Never having had any formal marine biology training, the more diving I did, the more interested I was in what I was seeing, and why it behaved the way it did.  For example why would certain species only come out at night, and hide at any sign of light but other species are swimming up to your face during the day almost saying “Look at me, look at me!”.
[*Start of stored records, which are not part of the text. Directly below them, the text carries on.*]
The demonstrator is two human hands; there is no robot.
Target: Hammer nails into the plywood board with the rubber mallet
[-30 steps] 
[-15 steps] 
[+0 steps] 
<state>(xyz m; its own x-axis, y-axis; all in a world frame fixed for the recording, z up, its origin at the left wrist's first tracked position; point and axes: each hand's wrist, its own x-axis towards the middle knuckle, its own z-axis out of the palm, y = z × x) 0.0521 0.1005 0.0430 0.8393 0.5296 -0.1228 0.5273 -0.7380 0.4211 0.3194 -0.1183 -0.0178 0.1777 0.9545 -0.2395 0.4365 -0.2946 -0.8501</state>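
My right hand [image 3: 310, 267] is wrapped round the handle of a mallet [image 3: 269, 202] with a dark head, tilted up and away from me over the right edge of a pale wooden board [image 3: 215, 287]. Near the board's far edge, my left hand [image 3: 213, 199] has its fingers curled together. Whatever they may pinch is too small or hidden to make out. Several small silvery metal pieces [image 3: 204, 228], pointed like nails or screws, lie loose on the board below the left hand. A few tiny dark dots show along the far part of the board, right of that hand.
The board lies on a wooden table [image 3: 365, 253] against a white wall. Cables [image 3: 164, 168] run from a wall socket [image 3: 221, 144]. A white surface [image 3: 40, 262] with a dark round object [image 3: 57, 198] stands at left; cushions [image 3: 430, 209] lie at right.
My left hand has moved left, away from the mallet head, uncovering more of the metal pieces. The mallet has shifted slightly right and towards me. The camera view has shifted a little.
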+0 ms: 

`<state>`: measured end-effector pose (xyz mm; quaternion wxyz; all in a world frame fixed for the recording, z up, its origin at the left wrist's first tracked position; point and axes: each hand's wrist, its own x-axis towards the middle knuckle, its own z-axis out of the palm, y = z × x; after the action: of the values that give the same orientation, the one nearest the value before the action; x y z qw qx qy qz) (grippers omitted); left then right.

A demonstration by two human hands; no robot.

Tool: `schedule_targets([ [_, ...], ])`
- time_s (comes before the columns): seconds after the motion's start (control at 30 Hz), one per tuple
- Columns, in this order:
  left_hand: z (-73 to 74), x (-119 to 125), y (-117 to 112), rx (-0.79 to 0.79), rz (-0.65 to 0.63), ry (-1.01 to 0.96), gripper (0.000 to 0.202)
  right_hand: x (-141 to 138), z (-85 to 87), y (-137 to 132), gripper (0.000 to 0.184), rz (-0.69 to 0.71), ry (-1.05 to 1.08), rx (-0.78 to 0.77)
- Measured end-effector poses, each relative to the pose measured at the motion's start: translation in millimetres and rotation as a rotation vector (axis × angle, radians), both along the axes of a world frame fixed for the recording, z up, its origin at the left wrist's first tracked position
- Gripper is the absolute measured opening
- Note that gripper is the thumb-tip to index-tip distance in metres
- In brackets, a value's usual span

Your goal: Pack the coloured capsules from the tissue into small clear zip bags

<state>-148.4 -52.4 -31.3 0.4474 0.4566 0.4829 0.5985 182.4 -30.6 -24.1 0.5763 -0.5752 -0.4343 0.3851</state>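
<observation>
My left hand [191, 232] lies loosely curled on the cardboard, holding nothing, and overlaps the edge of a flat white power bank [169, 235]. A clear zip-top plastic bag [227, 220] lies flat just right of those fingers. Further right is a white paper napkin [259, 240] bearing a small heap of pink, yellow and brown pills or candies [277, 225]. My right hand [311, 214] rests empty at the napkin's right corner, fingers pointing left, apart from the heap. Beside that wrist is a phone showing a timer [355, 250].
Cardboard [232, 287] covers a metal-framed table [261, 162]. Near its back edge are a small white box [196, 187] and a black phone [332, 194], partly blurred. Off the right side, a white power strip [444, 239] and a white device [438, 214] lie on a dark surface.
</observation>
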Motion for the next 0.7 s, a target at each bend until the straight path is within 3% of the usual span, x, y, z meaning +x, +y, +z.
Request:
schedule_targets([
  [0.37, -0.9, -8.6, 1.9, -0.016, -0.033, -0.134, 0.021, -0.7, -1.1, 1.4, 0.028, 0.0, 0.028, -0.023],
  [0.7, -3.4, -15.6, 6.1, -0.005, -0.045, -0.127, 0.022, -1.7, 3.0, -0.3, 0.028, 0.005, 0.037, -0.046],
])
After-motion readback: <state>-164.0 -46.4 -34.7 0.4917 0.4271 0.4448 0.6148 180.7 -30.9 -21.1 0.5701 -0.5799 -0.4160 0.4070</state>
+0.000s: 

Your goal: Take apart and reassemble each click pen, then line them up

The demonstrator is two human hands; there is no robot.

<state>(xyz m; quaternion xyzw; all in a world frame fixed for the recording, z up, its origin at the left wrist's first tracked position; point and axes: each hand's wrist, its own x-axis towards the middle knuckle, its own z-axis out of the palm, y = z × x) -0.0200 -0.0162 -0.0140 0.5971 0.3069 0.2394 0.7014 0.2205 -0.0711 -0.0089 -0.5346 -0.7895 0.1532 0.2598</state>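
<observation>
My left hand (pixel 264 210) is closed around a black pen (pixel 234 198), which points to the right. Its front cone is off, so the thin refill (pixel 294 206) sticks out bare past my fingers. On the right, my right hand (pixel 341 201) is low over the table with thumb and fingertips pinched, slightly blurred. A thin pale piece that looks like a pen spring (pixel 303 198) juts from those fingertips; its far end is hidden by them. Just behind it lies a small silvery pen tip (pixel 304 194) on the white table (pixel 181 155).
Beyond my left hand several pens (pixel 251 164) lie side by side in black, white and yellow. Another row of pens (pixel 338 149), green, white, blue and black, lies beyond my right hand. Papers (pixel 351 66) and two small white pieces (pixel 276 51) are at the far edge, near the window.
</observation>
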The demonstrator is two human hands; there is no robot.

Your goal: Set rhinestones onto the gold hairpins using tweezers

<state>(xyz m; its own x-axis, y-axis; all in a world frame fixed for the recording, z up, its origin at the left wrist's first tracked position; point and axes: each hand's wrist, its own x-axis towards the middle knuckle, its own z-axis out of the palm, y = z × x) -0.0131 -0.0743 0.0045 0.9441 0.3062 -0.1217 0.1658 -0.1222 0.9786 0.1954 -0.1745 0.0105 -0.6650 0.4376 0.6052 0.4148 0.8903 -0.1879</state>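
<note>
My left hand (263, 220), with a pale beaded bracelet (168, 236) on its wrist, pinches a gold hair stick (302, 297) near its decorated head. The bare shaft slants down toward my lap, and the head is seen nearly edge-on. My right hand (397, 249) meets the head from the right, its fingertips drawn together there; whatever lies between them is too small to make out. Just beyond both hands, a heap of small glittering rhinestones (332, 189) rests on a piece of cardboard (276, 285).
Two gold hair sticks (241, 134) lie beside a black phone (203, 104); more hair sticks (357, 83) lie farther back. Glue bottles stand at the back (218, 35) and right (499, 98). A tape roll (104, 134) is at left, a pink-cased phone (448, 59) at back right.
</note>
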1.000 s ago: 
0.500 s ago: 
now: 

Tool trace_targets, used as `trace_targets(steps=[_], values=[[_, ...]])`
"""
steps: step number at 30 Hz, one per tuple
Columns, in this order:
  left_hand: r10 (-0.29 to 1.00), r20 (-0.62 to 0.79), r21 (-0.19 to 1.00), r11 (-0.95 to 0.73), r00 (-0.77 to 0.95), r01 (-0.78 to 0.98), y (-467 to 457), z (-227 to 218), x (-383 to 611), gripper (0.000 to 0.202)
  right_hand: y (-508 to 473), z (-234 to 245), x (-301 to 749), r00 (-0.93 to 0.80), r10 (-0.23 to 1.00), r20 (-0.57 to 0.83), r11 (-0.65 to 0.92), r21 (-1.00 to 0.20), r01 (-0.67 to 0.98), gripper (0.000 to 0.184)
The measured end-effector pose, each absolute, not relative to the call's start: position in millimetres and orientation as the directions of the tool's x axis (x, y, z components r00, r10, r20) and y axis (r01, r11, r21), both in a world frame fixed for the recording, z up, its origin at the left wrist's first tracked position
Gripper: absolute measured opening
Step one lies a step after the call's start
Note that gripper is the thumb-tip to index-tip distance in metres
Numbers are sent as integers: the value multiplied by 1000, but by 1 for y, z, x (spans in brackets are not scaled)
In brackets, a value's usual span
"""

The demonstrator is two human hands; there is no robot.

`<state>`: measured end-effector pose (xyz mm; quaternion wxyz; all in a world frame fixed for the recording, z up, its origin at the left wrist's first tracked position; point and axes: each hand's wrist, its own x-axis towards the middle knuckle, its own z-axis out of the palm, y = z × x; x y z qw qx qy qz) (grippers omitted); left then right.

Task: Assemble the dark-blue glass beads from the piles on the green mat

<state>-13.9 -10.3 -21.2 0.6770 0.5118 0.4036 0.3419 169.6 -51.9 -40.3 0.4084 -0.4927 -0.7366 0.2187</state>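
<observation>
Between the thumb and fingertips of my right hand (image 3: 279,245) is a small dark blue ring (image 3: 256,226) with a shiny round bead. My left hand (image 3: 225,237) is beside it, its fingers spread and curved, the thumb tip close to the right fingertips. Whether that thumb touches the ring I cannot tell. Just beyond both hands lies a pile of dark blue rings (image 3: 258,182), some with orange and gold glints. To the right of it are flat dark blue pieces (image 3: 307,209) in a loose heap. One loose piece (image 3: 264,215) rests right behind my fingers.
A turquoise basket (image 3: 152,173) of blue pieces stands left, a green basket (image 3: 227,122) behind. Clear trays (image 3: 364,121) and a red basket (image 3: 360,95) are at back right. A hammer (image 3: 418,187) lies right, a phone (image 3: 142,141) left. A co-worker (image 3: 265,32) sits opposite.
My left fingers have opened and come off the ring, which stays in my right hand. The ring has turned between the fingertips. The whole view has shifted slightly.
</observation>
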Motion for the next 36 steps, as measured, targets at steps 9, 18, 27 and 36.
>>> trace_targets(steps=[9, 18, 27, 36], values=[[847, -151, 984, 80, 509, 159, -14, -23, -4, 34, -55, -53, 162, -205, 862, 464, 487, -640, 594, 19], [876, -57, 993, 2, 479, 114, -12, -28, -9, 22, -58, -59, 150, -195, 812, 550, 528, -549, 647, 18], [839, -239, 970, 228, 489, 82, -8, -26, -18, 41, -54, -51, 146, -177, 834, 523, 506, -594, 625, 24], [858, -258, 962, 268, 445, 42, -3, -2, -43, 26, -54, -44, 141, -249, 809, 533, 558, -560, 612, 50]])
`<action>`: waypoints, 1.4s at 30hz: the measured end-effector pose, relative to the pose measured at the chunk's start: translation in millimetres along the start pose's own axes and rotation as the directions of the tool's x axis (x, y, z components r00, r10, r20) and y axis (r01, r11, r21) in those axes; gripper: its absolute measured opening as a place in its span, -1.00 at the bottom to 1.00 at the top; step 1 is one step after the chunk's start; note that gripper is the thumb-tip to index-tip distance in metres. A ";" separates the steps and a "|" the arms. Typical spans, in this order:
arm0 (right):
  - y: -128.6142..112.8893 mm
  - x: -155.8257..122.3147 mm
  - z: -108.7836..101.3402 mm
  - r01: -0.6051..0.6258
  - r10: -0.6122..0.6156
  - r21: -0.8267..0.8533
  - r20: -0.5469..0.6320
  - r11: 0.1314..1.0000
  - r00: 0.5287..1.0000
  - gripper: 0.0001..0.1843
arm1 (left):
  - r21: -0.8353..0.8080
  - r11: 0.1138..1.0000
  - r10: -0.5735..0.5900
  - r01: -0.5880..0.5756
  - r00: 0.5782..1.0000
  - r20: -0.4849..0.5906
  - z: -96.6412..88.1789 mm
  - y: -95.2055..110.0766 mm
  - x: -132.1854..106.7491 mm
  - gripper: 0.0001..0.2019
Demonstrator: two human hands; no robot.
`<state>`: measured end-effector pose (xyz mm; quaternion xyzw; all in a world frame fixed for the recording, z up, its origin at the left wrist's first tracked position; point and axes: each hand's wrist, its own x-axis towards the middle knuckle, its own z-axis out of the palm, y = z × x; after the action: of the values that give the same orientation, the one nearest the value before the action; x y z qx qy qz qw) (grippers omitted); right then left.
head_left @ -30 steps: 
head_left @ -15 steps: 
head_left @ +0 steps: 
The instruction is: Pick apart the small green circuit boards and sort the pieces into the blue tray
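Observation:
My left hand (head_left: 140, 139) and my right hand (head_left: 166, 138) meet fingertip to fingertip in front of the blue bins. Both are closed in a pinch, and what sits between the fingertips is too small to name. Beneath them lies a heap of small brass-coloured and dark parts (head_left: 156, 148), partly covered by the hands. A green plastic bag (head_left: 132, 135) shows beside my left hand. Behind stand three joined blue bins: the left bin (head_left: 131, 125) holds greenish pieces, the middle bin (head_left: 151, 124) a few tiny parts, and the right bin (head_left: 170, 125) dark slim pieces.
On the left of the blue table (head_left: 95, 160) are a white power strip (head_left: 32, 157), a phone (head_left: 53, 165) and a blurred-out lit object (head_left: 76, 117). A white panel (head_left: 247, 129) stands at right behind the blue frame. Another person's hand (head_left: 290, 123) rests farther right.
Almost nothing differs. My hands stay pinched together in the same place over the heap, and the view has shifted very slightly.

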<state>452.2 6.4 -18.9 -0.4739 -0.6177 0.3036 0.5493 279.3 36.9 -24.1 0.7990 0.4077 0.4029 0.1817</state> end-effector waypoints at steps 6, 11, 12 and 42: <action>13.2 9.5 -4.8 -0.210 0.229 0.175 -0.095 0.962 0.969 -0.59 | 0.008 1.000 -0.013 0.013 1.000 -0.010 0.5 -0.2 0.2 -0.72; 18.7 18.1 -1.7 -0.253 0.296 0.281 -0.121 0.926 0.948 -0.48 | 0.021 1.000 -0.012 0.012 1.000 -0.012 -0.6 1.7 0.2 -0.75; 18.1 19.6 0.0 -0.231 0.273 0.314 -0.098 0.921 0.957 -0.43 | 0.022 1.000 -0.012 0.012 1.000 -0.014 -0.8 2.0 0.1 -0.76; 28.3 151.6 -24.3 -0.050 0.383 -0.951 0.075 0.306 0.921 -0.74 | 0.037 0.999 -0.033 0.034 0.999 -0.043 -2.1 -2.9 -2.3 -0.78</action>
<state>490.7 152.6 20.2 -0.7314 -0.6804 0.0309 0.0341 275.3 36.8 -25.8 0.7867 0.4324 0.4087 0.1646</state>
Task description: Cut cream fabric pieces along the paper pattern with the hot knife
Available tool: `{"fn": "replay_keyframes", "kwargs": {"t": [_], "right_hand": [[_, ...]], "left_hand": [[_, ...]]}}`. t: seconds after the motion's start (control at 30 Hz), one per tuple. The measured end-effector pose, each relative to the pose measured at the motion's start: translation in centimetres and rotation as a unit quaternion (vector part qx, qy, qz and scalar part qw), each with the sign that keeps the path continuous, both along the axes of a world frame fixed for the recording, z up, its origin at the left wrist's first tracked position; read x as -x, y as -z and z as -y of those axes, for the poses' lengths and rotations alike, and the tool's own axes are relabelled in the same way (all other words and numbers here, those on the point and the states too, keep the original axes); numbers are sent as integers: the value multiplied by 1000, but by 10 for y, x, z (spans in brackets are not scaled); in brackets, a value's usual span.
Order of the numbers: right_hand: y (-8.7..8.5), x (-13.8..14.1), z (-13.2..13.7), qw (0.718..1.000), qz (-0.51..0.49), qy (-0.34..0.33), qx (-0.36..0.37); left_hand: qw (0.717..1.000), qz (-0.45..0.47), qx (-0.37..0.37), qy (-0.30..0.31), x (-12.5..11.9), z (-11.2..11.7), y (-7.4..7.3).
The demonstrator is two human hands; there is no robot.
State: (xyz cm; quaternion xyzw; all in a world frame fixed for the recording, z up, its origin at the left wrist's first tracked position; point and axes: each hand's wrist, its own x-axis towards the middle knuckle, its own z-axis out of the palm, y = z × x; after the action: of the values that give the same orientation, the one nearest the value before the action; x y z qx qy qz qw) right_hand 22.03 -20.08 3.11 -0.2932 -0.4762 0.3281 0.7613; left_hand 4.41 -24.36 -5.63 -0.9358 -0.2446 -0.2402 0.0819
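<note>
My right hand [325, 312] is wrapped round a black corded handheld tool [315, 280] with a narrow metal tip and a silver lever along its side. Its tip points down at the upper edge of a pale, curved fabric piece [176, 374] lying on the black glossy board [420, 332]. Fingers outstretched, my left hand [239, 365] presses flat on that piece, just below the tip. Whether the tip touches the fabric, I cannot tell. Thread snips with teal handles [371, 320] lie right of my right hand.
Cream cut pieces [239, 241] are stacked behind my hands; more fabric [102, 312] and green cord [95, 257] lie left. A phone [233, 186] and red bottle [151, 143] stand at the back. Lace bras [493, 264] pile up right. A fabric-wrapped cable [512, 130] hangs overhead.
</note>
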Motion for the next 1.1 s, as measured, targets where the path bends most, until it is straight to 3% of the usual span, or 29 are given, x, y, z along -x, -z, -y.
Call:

While I was working as a videographer it was easy for me to film something new and look it up in the fish book but not everyone has a camera with them.  One really good way of learning what fish you’re looking at is to first learn the family – something which is a lot easier than you might think.  There are a few characteristics that can help with determining the fish family:

  • Size
  • Colour
  • Body shape
  • Fin configuration
  • Mouth/jaw shape
  • Habitat and behavior
  • Propulsion method

Once you’ve figured out the family, it’s a case of looking it up in a fish guide (of which there are plenty of good ones out there – two of my favourites that cover most species are: Reef Fish Identification – Tropical Pacific, and Reef Creature Identification – Tropical Pacific) or asking somebody more knowledgeable for help and then if you’re like me you start seeing that particular fish everywhere!  I then try to find out more about their behaviour – such as is it a day or night fish; does it hang out alone or in a pair or in a group; is it a reef fish or pelagic; and then I start wondering about what it eats, carnivorous or omnivorous; the list of questions can go on for a long time, and eventually you’ll end up a fish geek like most divers I know!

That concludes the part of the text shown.